Thanks for clarifying the point of your question!  I can appreciate how that is
an important and controversial issue.  I have two points to make in response:
1. I teach a field botany class probably similar to that of Lammers.  As far as
I am concerned, the most important of the objectives for the class, is to learn
to observe things carefully, and then to use knowledge of the plant's features
to identify it by "keying out."  That is what we do the entire three hours we
are out in the field, and on every exam the students have 3-4 new plants (never
seen before by the class) to individually identify using the keys in the flora.
The goal (endpoint) is the name of the plant, but the skill is observation.
The application is to know when I look at a specimen is it the same as some-
thing I have seen already (i.e., previously identified) or is it different
(needing to be identified).  I try to teach the students that by careful
observation and comparison, they can take "short-cuts" that allow them to begin
keying at the family or genus level, rather than at couplet A, page 1.  However
2. Each species should only have to be keyed out once.  After that, it is an
aquaintance, and effort should be made to remember the name.  Like making new
friends, it takes practice and time--first it is just a familiar face, then
with repetition you can put the name to it.  (I make a point of learning and
calling my students by their names ASAP, just as they have to study the plants
I already know).  As we study each plant in the field, observe its distinctive
features, and thus figure out the name, I also mention other "interesting"

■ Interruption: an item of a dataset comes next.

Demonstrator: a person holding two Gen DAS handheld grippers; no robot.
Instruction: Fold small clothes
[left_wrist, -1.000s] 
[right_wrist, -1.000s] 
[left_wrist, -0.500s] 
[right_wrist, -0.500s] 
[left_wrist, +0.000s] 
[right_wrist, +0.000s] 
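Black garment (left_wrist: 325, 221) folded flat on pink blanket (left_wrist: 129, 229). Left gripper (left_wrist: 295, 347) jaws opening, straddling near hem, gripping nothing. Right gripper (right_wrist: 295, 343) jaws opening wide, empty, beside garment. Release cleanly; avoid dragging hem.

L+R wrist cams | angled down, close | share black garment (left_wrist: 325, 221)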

aspects of the species: I always try to explain the etyology of the latin
binomial (and whatever common names we choose to recognize), as well as talk
about important ecological or economic tidbits.  The bulk of the exam, however
is "regurgitating" memorized binomials (with half credit for the text common
name).  The only other questions (beside the "unknowns" mentioned above) are
related to major terms, mostly pertaining to morphology.  The students are
happy not to have to learn the "trivia" about each species.  Many times they
recall these items, even after the specific epithet is forgotten, anyway.  I
tell them that the value to learning the name  is that it is the point of
access to all other information about the plant.  With a scientific name and
the correct reference one can look up the habitat, medicinal use, etc, but it
all hinges on having a name (memorized or by keying, which the students all
agree is a difficult exercise.  So, with apologies for being so long-winded,
I am in favor of teaching/telling the names (and I like latin genera), but in
an observational context.  For example, on your nature walks, have the students
"discover" the explosive capsules of "Jewelweed," then explain to them that the
name is Impatiens, or "touch-me-not."  If both taxa grow in the area, you can
have them observe the two flower colors and learn about the separate species
(and don't forget to tell them that this is a handy plant to know as a reputed
cure for poison ivy, one of the first plants that every student should learn
to recognize and avoid).  Talk about seed dispersal and conservation (I
encourage my students to study the plants as non-destructively as possible),
and above all, happy botanizing!

Donna I. Ford-Werntz     West Virginia Univ.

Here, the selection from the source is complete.